The Air Quotes Cognition - Lab¶

In this assignment we take on noise, aka uncertainty, in exploration. Our venue is still chemotaxis. But now our sensors are noisy, or the world is “turbulent”, or some other thing is happening to cause us doubt our senses. The presence of this uncertainty makes decisions–of the kind common to decision theory–a necessity.

The decision to be made is this: is the gradient increasing or decreasing?

We also introduce several targets.

We’ll compare two exploring agents. The gradient searcher from Sniff! Lab who, you may remember, operates akin to a E. Coli. A really simple model of an E. Coli, anyway. We’ll also add in a new kind of gradient searcher, who uses a DDM-style accumulator to try and make better decisions about the direction of the gradient. These decisions are of course statistical in nature.

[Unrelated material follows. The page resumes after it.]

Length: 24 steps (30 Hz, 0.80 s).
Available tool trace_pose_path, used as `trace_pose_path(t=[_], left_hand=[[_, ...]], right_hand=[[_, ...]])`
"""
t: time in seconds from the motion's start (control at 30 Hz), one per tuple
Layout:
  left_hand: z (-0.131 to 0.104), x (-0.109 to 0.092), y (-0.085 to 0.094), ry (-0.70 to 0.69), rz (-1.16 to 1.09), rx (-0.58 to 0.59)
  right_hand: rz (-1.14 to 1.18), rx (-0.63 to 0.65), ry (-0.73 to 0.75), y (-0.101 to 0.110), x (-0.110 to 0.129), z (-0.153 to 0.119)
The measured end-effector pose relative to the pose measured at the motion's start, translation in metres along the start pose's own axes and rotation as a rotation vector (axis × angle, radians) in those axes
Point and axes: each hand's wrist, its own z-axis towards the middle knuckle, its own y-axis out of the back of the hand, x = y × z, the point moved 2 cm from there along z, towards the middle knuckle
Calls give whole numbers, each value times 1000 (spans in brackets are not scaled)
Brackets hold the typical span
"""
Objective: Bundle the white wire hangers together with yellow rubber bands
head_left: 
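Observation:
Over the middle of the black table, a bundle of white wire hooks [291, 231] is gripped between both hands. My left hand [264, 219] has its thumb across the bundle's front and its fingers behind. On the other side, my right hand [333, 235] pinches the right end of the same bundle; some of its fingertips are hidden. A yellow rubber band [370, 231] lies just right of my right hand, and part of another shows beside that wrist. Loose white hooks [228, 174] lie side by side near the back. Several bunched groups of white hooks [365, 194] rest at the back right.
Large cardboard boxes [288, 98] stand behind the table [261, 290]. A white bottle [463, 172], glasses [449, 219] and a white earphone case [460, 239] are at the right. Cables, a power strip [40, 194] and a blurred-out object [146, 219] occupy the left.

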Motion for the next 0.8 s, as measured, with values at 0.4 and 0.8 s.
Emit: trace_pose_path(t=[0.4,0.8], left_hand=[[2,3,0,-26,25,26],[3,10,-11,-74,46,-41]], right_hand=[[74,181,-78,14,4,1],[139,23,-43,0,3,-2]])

There are two sections. First we examine the accumulator. Second we compare it to our other agent, our naive sniffer. Here, in this section, there is a twist! The big idea for this twist I will spoil now. It is a question. Is it better to spend time rationally accumulating evidence, or is it better to just act?

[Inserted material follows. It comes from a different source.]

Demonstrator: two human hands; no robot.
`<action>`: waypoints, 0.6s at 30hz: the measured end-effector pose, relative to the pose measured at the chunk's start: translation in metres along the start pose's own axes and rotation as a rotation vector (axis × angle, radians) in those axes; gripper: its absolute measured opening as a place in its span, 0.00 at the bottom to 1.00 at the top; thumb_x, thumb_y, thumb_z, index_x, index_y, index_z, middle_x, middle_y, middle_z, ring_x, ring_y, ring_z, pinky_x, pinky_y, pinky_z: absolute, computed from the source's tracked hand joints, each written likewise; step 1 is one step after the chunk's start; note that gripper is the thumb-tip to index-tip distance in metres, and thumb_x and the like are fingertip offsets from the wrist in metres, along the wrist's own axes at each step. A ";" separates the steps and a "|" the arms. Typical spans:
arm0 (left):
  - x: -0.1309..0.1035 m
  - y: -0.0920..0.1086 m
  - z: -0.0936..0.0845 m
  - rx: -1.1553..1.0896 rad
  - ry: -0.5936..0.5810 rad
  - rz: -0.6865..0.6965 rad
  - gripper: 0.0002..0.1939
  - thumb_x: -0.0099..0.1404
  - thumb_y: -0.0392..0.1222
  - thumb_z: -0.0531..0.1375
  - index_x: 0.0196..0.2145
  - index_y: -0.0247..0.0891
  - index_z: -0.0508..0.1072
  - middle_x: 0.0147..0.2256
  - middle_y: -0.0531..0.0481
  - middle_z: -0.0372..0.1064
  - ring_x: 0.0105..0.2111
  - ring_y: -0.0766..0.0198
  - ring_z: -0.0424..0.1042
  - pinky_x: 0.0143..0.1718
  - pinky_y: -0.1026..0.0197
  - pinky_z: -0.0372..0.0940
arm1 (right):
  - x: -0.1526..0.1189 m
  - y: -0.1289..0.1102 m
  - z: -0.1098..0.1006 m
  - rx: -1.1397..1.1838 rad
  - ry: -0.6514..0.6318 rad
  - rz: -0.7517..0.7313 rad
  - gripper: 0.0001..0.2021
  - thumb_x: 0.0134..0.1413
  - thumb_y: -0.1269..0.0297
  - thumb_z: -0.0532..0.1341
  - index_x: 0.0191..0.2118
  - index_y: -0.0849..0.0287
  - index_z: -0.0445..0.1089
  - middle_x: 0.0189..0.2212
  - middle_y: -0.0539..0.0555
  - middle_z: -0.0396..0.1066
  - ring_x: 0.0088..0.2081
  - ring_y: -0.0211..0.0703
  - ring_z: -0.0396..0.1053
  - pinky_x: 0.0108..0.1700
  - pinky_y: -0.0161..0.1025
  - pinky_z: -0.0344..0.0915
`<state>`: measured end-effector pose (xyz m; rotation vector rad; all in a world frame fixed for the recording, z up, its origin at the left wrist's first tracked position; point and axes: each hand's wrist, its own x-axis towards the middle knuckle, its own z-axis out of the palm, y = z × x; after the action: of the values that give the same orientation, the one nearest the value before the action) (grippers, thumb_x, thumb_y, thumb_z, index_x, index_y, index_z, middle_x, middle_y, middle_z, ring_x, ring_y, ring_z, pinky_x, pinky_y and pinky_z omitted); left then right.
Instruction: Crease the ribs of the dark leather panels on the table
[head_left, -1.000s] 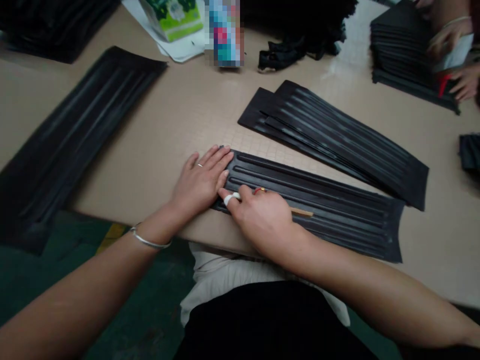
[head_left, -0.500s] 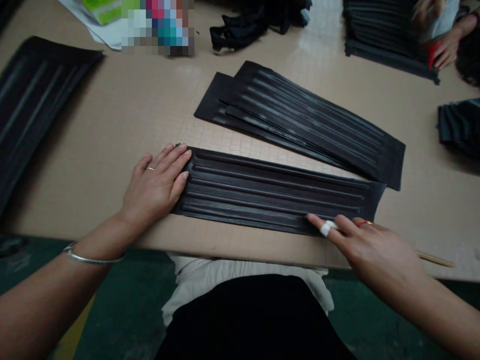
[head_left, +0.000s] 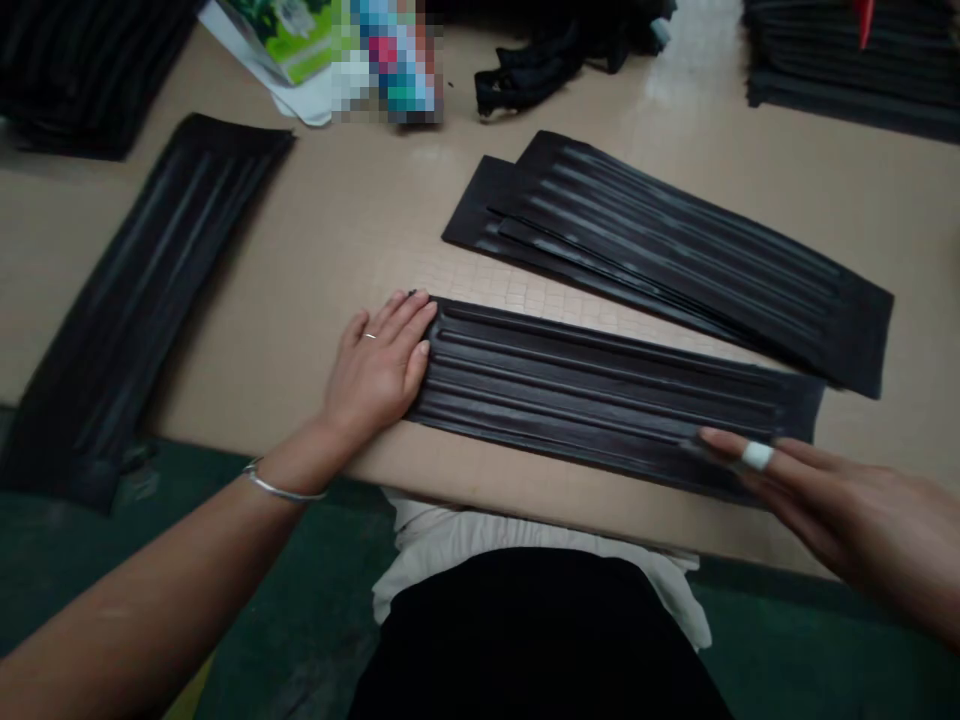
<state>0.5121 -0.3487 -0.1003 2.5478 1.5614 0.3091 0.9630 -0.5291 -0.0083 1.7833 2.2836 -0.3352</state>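
Observation:
A dark ribbed panel (head_left: pixel 600 385), like moulded leather or plastic, lies along the near edge of the table. My left hand (head_left: pixel 382 365) rests flat on its left end, fingers stretched out. Over the panel's lower right part is my right hand (head_left: pixel 817 480), blurred by motion, its index finger pointing left and a white band around it. Its other fingers are curled under and partly hidden. A small greyish smear shows at the index fingertip; what the hand grips cannot be made out. Just beyond lie overlapping panels of the same kind (head_left: pixel 675 240).
At left, another ribbed panel (head_left: pixel 150 310) hangs over the table edge. Stacks of dark pieces stand at the back left (head_left: pixel 82 70) and back right (head_left: pixel 855 75). Black straps (head_left: pixel 532 80) and a green printed packet (head_left: pixel 292 35) lie at the back of the table (head_left: pixel 360 210).
The view has swung left, so everything sits further right. My right hand has turned and its fingers have closed in more. The thin brown stick seen behind it is out of sight.

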 end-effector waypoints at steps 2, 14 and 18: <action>-0.001 0.001 0.000 0.005 -0.002 -0.006 0.28 0.77 0.46 0.43 0.71 0.47 0.54 0.72 0.50 0.50 0.73 0.55 0.48 0.71 0.40 0.46 | 0.052 -0.054 -0.003 0.075 -0.028 -0.096 0.26 0.73 0.58 0.47 0.71 0.30 0.50 0.55 0.56 0.74 0.34 0.49 0.78 0.31 0.43 0.69; 0.000 0.000 -0.001 -0.046 -0.031 -0.030 0.27 0.77 0.45 0.44 0.71 0.48 0.56 0.72 0.51 0.50 0.73 0.57 0.47 0.72 0.41 0.43 | 0.205 -0.206 -0.065 0.003 -0.197 -0.482 0.22 0.73 0.64 0.47 0.64 0.43 0.67 0.42 0.56 0.78 0.40 0.49 0.77 0.39 0.42 0.67; 0.000 0.000 -0.001 -0.068 -0.015 -0.023 0.27 0.77 0.46 0.44 0.71 0.46 0.56 0.72 0.48 0.51 0.73 0.55 0.47 0.71 0.41 0.42 | 0.193 -0.179 -0.075 -0.082 -0.297 -0.468 0.21 0.74 0.61 0.48 0.63 0.41 0.69 0.42 0.56 0.79 0.40 0.50 0.77 0.37 0.41 0.65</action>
<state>0.5115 -0.3488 -0.0992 2.4734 1.5466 0.3341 0.7412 -0.3700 0.0096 1.0586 2.4229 -0.5343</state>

We’ll play around with this big question in a simple way, by setting up something like a conservation law of “ticks” (aka steps). Steps can be spent thinking or acting. I assume in this an agent can’t think and act at the same time.

A bit of warning: in previous labs we have used only one metric. Either search efficiency, or total reward. In this lab, to really understand the thinking-action trade-off, we’ll be looking at the results from a few more angles. These are:

average reward
best reward
total distance travelled
number of deaths*

Any experimental trial which does not lead to finding at least a single target (aka reward) means the exploring agent dies. It’s a harsh noisy world we live in, after all.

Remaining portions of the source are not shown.